**PROBLEM**.
Please set down each line of the material exactly.

SUPPLIED INFORMATION section start

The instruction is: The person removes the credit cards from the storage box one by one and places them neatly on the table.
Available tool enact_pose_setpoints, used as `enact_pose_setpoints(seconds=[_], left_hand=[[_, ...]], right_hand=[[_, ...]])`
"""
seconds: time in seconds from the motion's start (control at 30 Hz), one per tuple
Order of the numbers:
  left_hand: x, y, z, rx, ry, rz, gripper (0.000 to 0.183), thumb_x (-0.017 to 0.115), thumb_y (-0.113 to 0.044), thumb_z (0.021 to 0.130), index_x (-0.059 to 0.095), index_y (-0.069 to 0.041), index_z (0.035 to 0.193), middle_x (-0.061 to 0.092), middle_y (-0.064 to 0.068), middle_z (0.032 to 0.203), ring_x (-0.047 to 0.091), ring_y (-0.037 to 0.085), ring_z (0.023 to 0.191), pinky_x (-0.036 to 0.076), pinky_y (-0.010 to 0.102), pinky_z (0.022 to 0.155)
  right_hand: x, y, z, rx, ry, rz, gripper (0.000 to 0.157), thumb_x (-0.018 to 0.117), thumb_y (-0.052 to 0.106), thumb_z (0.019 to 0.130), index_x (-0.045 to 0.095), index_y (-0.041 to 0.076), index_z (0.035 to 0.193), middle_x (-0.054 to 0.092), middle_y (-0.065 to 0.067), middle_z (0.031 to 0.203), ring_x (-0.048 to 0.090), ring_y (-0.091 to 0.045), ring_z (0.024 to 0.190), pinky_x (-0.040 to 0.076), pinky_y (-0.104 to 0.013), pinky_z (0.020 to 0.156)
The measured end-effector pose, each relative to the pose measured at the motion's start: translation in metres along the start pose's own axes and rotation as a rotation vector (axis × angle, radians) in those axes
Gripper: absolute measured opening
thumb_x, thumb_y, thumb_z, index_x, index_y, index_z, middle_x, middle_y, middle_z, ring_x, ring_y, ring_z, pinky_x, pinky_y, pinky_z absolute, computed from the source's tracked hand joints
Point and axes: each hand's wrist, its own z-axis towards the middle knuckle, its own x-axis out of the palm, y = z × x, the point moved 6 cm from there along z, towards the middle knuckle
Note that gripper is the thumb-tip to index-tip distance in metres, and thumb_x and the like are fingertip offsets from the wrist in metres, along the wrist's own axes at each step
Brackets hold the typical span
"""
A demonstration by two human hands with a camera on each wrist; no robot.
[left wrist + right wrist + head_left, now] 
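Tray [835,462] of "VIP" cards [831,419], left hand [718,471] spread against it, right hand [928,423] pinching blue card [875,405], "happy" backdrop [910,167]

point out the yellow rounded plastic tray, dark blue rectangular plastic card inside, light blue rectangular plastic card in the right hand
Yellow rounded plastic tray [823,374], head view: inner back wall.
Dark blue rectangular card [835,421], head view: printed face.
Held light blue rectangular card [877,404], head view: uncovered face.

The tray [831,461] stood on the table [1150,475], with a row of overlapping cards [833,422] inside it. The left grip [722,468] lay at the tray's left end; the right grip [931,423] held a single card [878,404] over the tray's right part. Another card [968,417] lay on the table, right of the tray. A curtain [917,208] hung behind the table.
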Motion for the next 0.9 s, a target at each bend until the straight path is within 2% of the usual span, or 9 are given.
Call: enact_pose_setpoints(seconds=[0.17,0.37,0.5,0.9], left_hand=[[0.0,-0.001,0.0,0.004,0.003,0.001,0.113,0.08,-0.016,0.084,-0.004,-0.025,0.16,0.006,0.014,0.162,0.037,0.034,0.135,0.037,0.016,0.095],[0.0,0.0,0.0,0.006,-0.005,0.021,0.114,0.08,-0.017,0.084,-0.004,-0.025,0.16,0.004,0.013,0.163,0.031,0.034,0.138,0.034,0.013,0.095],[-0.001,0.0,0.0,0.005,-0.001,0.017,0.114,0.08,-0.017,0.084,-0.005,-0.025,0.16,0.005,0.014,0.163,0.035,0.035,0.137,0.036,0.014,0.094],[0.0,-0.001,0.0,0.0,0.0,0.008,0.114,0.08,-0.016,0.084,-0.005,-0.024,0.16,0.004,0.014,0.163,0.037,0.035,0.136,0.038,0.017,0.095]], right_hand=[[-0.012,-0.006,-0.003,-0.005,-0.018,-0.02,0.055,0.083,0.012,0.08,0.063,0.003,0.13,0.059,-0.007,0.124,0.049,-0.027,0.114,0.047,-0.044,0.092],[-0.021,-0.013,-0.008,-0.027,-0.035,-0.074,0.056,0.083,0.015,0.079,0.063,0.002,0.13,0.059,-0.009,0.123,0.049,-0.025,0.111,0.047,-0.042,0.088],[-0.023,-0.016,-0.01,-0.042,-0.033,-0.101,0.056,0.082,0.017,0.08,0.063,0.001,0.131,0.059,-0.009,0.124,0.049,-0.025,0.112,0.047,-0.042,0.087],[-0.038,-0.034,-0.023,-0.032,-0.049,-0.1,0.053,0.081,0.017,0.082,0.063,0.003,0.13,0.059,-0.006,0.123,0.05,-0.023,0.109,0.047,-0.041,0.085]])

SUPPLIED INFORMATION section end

**REPLY**.
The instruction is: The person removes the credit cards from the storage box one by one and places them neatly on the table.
Available tool enact_pose_setpoints, used as `enact_pose_setpoints(seconds=[_], left_hand=[[_, ...]], right_hand=[[_, ...]])`
"""
seconds: time in seconds from the motion's start (control at 30 Hz), one per tuple
Order of the numbers:
  left_hand: x, y, z, rx, ry, rz, gripper (0.000 to 0.183), thumb_x (-0.017 to 0.115), thumb_y (-0.113 to 0.044), thumb_z (0.021 to 0.130), index_x (-0.059 to 0.095), index_y (-0.069 to 0.041), index_z (0.035 to 0.193), middle_x (-0.061 to 0.092), middle_y (-0.064 to 0.068), middle_z (0.032 to 0.203), ring_x (-0.047 to 0.091), ring_y (-0.037 to 0.085), ring_z (0.023 to 0.191), pinky_x (-0.036 to 0.076), pinky_y (-0.010 to 0.102), pinky_z (0.022 to 0.155)
  right_hand: x, y, z, rx, ry, rz, gripper (0.000 to 0.157), thumb_x (-0.018 to 0.117), thumb_y (-0.052 to 0.106), thumb_z (0.019 to 0.130), index_x (-0.045 to 0.095), index_y (-0.041 to 0.076), index_z (0.035 to 0.193), middle_x (-0.054 to 0.092), middle_y (-0.065 to 0.067), middle_z (0.031 to 0.203), ring_x (-0.048 to 0.090), ring_y (-0.091 to 0.045), ring_z (0.024 to 0.190), pinky_x (-0.040 to 0.076), pinky_y (-0.104 to 0.013), pinky_z (0.020 to 0.156)
The measured end-effector pose, each relative to the pose measured at the motion's start: translation in metres along the start pose's own axes and rotation as a rotation vector (axis × angle, radians) in those axes
Gripper: absolute measured opening
thumb_x, thumb_y, thumb_z, index_x, index_y, index_z, middle_x, middle_y, middle_z, ring_x, ring_y, ring_z, pinky_x, pinky_y, pinky_z absolute, computed from the source's tracked hand joints
Point and axes: each hand's wrist, its own z-axis towards the middle knuckle, its own x-axis out of the palm, y = z × x, the point moved 6 cm from there along z, towards the middle knuckle
Note that gripper is the thumb-tip to index-tip distance in metres, and thumb_x and the like are fingertip offsets from the wrist in metres, along the wrist's own axes at each step
Brackets hold the typical span
"""
A demonstration by two human hands with a camera on each wrist; no robot.
[left wrist + right wrist + head_left, now] 
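Tray [835,462] of "VIP" cards [831,419], left hand [718,471] spread against it, right hand [928,423] pinching blue card [875,405], "happy" backdrop [910,167]

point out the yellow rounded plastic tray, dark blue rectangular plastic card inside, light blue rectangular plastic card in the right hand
Yellow rounded plastic tray [823,374], head view: inner back wall.
Dark blue rectangular card [835,421], head view: printed face.
Held light blue rectangular card [877,404], head view: uncovered face.

The tray [831,461] stood on the table [1150,475], with a row of overlapping cards [833,422] inside it. The left grip [722,468] lay at the tray's left end; the right grip [931,423] held a single card [878,404] over the tray's right part. Another card [968,417] lay on the table, right of the tray. A curtain [917,208] hung behind the table.
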Motion for the next 0.9 s, a target at each bend until the straight path is within 2% of the usual span, or 9 are given.
Call: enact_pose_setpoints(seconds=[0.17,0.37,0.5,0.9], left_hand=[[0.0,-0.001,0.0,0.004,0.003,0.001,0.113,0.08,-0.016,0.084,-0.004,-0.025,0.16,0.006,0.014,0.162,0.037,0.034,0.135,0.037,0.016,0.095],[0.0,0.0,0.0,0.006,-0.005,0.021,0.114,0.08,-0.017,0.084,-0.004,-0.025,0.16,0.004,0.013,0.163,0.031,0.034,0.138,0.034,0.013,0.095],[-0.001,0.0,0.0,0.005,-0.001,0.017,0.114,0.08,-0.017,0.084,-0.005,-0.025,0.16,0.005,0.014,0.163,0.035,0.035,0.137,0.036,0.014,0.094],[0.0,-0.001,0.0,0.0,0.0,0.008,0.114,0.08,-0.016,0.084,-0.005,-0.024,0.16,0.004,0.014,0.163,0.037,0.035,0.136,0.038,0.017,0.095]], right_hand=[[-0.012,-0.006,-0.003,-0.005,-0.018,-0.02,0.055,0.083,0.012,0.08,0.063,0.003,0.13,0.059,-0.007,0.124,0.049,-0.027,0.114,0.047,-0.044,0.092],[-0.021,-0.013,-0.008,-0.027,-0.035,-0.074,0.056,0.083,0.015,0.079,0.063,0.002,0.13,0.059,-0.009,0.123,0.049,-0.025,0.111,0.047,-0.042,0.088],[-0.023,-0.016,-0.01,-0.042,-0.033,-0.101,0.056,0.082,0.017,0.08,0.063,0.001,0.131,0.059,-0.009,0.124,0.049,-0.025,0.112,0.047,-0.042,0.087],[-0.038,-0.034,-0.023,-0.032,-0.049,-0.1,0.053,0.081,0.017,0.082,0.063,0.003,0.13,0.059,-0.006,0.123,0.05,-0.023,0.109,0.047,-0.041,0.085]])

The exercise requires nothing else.